### WHAT TO DO
Begin at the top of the following data. Copy each line exactly until you have copied the line containing "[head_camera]".

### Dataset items
Start of Block

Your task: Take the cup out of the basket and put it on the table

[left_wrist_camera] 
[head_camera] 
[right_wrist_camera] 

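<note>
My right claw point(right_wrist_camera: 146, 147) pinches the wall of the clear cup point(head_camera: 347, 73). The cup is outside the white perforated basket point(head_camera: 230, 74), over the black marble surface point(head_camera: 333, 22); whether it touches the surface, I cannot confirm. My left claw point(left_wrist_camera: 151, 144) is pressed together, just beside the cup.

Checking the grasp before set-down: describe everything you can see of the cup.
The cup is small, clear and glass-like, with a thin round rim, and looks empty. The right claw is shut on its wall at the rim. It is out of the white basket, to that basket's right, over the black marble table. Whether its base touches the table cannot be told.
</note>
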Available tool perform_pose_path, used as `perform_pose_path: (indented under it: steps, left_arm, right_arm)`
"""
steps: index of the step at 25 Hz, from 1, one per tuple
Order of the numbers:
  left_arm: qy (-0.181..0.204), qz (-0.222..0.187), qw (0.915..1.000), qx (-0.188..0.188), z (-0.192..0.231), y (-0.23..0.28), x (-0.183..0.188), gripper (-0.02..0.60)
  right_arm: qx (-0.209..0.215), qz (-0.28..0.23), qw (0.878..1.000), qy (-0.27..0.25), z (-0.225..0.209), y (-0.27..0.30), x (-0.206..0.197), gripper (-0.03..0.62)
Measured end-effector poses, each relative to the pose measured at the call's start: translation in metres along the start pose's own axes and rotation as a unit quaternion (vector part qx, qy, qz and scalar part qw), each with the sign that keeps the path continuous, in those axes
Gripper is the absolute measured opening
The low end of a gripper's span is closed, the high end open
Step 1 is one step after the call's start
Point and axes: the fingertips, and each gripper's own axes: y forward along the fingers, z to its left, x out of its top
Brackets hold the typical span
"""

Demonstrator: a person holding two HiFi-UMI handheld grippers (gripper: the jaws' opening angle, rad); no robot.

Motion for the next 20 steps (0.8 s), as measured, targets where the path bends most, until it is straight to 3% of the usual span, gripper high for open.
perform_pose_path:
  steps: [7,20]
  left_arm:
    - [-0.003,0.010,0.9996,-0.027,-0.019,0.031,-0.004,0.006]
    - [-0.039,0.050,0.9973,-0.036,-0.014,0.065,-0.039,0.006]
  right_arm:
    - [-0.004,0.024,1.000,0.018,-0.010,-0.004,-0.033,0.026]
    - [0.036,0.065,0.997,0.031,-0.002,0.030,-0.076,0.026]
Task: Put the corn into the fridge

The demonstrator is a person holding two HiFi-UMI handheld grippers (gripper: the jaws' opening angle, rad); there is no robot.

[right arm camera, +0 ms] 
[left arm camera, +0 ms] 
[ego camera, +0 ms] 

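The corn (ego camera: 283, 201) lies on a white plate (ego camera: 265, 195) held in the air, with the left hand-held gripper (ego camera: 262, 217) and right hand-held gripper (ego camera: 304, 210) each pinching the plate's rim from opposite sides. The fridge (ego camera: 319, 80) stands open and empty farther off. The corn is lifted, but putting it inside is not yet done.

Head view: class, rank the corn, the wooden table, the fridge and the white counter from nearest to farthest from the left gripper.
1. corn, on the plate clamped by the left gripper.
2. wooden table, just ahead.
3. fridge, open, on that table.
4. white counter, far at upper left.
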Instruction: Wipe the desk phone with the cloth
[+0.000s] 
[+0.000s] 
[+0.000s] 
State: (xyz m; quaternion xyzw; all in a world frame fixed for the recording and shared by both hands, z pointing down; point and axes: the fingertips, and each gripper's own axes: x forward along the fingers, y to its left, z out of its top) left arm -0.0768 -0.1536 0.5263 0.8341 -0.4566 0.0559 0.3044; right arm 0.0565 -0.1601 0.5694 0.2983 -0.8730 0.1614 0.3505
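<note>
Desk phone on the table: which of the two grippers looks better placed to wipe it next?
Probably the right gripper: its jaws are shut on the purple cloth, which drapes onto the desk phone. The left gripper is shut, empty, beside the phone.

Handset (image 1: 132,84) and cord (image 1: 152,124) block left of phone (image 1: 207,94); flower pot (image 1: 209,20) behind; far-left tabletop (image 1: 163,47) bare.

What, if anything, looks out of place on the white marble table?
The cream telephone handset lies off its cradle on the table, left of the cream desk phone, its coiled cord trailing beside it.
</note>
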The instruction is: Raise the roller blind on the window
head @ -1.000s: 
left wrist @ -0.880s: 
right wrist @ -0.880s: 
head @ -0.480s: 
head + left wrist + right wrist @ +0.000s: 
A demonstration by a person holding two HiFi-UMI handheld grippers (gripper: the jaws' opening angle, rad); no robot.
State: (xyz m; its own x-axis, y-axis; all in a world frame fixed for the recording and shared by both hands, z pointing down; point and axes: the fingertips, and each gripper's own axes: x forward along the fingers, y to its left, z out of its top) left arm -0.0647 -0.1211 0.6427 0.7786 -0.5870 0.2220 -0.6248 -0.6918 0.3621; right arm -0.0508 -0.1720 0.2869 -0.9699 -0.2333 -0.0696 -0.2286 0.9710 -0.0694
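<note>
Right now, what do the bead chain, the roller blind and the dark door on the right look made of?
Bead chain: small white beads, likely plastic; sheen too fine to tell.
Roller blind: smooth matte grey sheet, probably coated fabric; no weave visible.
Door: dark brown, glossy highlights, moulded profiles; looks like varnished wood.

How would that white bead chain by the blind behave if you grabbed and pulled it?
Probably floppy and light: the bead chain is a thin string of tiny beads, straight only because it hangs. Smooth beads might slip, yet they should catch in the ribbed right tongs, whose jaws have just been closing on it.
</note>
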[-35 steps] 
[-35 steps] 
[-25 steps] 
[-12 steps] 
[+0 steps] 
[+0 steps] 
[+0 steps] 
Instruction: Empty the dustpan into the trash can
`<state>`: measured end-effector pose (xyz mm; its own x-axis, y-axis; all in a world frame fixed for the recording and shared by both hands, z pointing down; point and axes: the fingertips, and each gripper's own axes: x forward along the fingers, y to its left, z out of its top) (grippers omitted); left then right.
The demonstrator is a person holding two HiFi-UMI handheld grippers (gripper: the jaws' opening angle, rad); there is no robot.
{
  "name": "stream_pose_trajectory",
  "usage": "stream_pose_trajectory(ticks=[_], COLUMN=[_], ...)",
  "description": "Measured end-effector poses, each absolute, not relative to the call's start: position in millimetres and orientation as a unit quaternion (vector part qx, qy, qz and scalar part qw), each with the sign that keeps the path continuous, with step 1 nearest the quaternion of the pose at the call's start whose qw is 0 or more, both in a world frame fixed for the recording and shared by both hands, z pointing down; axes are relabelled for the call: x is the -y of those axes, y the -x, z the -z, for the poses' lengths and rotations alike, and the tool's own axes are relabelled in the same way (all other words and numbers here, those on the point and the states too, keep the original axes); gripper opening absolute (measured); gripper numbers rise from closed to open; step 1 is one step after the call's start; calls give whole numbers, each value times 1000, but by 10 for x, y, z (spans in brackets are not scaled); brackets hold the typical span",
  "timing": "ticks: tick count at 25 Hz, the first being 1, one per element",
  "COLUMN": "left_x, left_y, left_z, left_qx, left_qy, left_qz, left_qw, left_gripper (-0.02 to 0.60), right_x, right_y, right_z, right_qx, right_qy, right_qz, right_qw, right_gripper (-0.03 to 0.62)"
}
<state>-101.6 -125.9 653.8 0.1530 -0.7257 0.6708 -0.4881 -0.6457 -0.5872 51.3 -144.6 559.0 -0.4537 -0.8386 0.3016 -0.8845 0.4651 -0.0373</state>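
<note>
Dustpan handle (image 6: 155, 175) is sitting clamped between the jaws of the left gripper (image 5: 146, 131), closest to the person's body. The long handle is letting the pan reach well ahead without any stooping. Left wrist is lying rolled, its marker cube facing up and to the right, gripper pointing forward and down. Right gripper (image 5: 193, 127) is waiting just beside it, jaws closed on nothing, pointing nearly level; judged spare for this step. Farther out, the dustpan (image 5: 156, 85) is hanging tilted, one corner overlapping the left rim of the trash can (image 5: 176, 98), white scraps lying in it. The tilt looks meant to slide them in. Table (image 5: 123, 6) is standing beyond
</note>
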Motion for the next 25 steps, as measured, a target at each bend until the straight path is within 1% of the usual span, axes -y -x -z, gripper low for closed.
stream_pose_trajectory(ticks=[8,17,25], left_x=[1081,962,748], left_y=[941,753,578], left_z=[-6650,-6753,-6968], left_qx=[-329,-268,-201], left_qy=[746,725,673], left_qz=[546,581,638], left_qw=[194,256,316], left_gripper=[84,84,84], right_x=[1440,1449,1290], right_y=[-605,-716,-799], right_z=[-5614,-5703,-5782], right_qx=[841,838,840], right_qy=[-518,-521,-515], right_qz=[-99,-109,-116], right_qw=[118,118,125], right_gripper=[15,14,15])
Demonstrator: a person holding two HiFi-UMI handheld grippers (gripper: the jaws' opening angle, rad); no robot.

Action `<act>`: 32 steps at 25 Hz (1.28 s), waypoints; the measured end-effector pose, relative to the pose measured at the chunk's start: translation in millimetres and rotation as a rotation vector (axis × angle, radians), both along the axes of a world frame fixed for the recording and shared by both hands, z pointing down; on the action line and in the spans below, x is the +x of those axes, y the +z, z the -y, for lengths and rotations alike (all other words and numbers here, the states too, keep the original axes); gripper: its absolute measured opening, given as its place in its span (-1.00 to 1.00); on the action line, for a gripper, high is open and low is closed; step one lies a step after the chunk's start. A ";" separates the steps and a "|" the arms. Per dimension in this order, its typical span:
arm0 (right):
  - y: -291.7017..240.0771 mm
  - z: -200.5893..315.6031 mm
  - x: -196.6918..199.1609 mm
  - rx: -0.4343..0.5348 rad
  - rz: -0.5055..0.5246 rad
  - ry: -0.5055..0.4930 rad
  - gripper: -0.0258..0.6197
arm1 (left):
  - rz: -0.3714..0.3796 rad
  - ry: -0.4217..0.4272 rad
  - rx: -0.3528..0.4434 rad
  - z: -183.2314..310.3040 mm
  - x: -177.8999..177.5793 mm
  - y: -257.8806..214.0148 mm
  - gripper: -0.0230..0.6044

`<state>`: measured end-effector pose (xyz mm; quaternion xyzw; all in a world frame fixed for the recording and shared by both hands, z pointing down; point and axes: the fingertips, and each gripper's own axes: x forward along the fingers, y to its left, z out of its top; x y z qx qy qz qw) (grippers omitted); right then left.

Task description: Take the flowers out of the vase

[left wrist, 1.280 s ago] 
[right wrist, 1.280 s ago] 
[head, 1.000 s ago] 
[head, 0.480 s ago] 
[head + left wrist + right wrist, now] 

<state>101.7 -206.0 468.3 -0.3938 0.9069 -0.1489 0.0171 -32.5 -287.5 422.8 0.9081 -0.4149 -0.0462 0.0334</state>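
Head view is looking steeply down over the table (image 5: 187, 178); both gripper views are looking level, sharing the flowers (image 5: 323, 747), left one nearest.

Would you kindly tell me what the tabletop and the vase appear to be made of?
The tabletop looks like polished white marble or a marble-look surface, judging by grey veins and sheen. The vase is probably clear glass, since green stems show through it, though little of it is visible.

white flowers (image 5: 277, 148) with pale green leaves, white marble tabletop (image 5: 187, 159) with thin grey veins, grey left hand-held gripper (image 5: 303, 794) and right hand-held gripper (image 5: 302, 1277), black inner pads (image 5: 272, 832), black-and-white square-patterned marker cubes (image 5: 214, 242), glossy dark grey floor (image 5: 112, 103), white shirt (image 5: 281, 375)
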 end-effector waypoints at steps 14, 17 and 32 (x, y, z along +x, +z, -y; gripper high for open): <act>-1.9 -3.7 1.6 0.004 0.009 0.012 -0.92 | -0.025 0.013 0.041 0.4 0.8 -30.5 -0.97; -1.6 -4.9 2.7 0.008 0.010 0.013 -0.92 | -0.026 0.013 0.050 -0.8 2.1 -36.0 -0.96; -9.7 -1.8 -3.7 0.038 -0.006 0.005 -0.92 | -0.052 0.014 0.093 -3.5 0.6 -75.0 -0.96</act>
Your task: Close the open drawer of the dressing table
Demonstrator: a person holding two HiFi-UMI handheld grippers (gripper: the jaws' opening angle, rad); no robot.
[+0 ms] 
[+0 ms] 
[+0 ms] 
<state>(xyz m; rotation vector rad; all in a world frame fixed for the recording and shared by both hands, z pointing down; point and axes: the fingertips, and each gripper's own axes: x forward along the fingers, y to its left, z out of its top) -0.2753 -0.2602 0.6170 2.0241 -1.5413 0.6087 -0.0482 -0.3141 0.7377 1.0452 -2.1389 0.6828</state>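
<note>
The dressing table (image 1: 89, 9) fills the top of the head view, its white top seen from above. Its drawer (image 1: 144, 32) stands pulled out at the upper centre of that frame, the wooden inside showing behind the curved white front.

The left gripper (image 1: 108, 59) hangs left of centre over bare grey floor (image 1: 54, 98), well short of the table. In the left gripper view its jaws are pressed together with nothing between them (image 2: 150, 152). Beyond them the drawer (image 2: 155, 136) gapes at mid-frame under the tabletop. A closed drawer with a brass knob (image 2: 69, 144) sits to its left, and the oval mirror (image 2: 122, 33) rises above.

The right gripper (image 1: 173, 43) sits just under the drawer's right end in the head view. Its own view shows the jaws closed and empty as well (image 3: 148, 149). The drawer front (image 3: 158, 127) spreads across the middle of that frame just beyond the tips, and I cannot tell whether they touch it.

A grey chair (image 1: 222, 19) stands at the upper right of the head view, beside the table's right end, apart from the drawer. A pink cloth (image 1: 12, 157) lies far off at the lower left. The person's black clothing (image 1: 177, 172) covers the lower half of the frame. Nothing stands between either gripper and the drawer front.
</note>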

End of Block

### SOLUTION FOR THIS TASK
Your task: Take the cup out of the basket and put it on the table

[left_wrist_camera] 
[head_camera] 

With that, the answer is finished.